In America, seemingly more so that in the UK, electioneering is as much about getting your dedicated supporters into the voting booth as it is about pulling undecideds into your camp. As the campaign proceeds over the next seven weeks scrutiny of the candidates will increase in intensity to a level far beyond anything that has been seen so far. In this age of 24-hour television everything they said during their push for nomination has been recorded and each side has a full library of these recordings. In addition, the things their opponents said during the primaries are stored, and ready for use. Many snippets will be brought out and given wide publicity.

This is where I believe the long and bitter contest between Obama and Clinton will be of greatest influence. While McCain was keeping his head down and travelling quietly round the country shaking hands and making generalised speeches, Obama was in the spotlight changing his position on issues to combat a good Clinton speech and being accused of every degree of incompetence and duplicity by a former First Lady. We can be in no doubt that his changes of policy and her strident criticisms will be aired by the McCain team with ruthless efficiency. They will also bring up Obama's tour of Europe which was played-out like a victory celebration. That sort of thing does not go down well in America, just as Neil Kinnock's victory rally in Sheffield in 1992 tipped the election in favour of John Major's Conservatives. Presuming to tell the electorate how they will vote is an expensive ploy.

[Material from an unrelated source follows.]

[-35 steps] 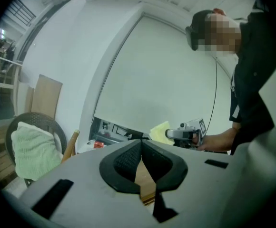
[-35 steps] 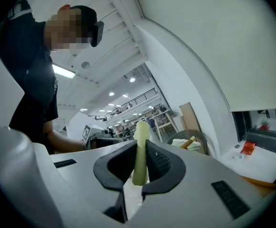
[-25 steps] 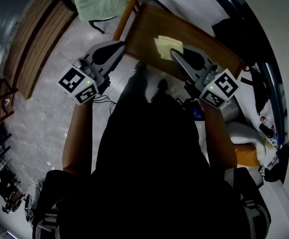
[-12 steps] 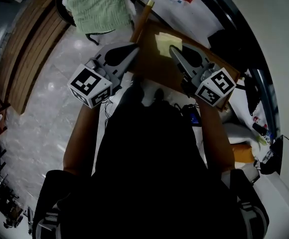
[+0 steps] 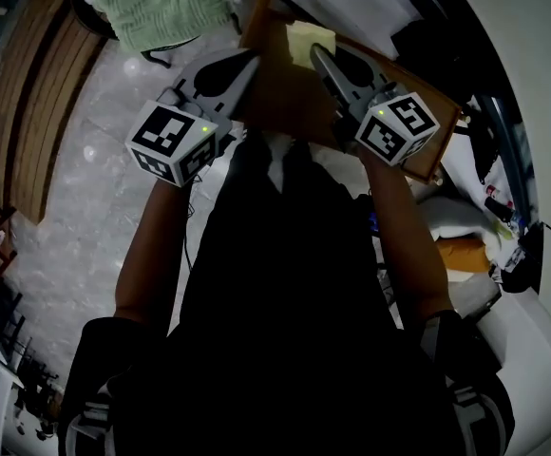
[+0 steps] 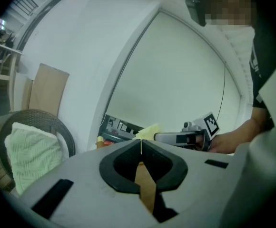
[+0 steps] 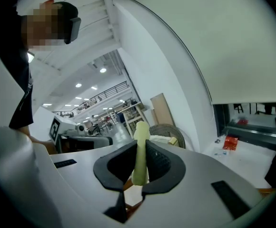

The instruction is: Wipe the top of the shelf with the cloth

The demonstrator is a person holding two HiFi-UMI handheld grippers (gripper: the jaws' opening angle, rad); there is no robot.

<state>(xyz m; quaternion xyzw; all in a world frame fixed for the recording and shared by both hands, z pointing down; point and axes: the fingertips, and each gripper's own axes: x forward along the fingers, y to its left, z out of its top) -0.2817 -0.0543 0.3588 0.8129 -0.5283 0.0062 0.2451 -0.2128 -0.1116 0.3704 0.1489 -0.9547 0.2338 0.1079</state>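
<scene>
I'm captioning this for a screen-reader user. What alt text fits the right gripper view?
The right hand-held gripper grips a pale yellow cloth, which stands upright between its shut jaws. Beyond it are the left hand-held gripper at left, a wicker chair and a white wall.

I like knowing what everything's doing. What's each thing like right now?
left gripper: shut, empty.
right gripper: shut on the cloth.
cloth: pinched between the right gripper's jaws.
green towel: draped over the chair.
shelf: wooden top mostly bare.
</scene>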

Once it was clear that Obama and Clinton would be fighting for months while McCain was engaging in the rubber chicken circuit I predicted a McCain victory. Nothing that has happened since then has changed my mind and the clips of Obama flip-flopping and Clinton saying he is an incompetent and a liar will, I believe, seal his fate.

1 comment:

redwhiteandbluepinko said...

Methinks you do overthink this one.
Kenedy is still revered as godlike (he was handsome and he got shot).
Obama is black and has a funny name and he didn;t ask Hillary to be VP-Strike one , 2 , and 3 unfortunately.
And now for the big one. Start a war, put the boys and girls in harms way and then paint everyone with a brain that tries to point out the folly as elitist unpatriots-and bingo-you got yourself an election (also helps if you screw up voting machines in poor neighborhoods etc).

Everyone says that they have nothing against the people of the US-just the government. Time to start having something against the people folks-we are dumb ass enough to keep voting these warmongers into office.